Most 'meat' won't come from dead animals in 2040: report

In 2040, most of the “meat” people eat won’t come from slaughtered animals, a new report says.

Instead of sourcing meat products from dead animals, 60 percent of meat will be either grown in vats or won’t actually be meat, but instead plant-based products that look like meat, the report from global consulting firm AT Kearney found.

Some 35 percent of all meat will be cultured in 2040, and 25 percent will be vegan replacements, the report says.

“The global agriculture and meat industry faces enormous challenges to meet the growing global meat demand while transforming to a more sustainable meat system,” the report says.

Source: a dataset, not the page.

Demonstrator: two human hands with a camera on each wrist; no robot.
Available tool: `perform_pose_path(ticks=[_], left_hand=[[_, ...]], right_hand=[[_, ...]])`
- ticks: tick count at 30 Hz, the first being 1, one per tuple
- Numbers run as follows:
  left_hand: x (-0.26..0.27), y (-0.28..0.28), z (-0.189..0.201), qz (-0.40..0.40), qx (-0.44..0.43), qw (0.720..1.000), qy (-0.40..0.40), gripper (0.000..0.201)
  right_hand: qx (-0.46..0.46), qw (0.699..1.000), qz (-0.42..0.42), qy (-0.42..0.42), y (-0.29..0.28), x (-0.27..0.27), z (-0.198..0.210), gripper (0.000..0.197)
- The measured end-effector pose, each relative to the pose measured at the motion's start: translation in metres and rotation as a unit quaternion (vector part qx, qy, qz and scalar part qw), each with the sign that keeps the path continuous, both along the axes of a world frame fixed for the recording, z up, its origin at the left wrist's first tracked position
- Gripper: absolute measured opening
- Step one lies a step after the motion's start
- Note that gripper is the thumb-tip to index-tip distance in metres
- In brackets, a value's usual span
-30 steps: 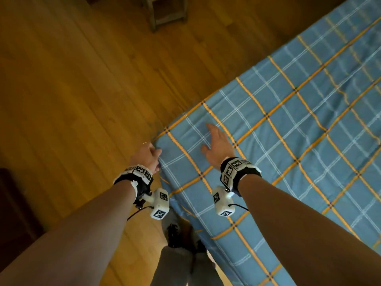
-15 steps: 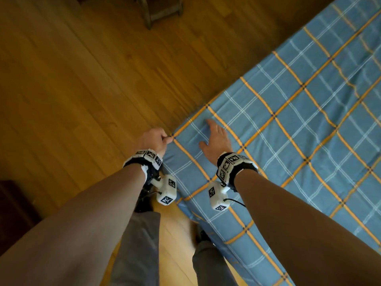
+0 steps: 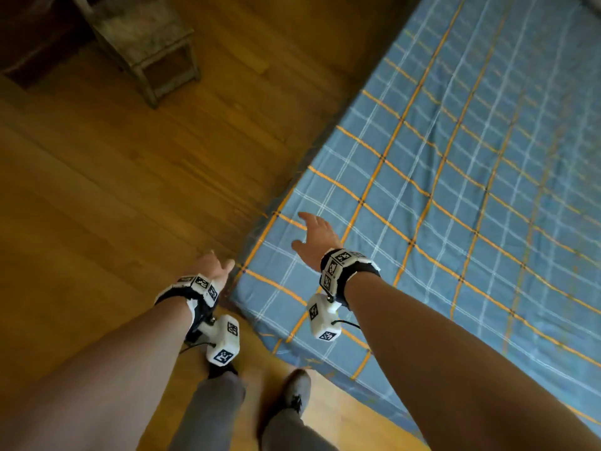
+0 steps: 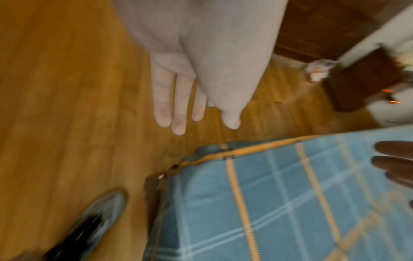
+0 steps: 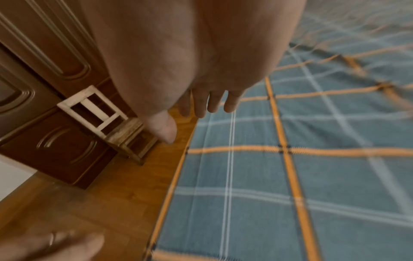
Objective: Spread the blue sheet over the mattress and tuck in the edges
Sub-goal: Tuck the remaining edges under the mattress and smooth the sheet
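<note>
The blue sheet (image 3: 455,196), checked with orange and white lines, covers the mattress flat from its near corner to the far side of your view. Wooden floor (image 3: 130,190) runs along its left edge, with a small wooden stool (image 3: 146,43) and dark cabinet doors (image 5: 44,88) beyond. Your right hand (image 3: 317,237) hovers over the sheet near that corner, its grip released, fingers straight and spread. Your left hand (image 3: 213,266) hangs over bare floor just beside the corner (image 4: 178,167), grip likewise released and holding nothing. Your shoes (image 3: 294,392) stand on the floor below the corner.
</note>
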State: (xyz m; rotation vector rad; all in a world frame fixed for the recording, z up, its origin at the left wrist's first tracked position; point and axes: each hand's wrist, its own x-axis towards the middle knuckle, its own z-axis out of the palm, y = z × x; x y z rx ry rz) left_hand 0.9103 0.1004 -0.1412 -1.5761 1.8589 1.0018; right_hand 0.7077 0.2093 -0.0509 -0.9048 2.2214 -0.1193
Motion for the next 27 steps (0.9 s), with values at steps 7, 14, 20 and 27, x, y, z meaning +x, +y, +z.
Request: perform_pose_path(ticks=[7,14,20,27], left_hand=[[-0.098,0.012,0.214,-0.169,-0.110,0.969,0.143,0.038],[-0.153,0.035,0.343,-0.361,-0.165,0.898,0.188,0.026],[-0.211,-0.010,0.348,-0.467,-0.177,0.816,0.291,0.021],[-0.302,-0.091,0.350,-0.647,-0.142,0.715,0.223,0.027]], right_hand=[[-0.009,0.997,-0.071,0.014,0.058,-0.046,0.160,0.061],[-0.047,0.980,-0.192,0.022,0.123,-0.072,0.264,0.056],[-0.038,0.959,-0.281,0.013,0.107,-0.084,0.261,0.061],[-0.049,0.890,-0.454,-0.019,0.040,-0.091,0.245,0.059]])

The report cites challenges to find arable land due to climate change and expanding cities, as well as health risks posed to humans if they eat livestock treated with antibiotics to avoid epidemics.

While almost half of the world’s crops are fed to livestock, only 15 percent of the plant calories are later eaten by humans when they eat meat. This proportion is much higher with cultured meat and plant-based replacements, which retain some 75 percent of the inputted nutrition, The Guardian reports.

In addition, “the shift towards flexitarian, vegetarian and vegan lifestyles is undeniable,” leading to many people eating less meat or switching to nonmeat proteins including legumes and nuts.

Some are choosing to eat less meat for dietary reasons, new lifestyle trends, or because they’re “becoming more conscious towards the environment and animal welfare,” AT Kearney partner Carsten Gerhardt told The Guardian.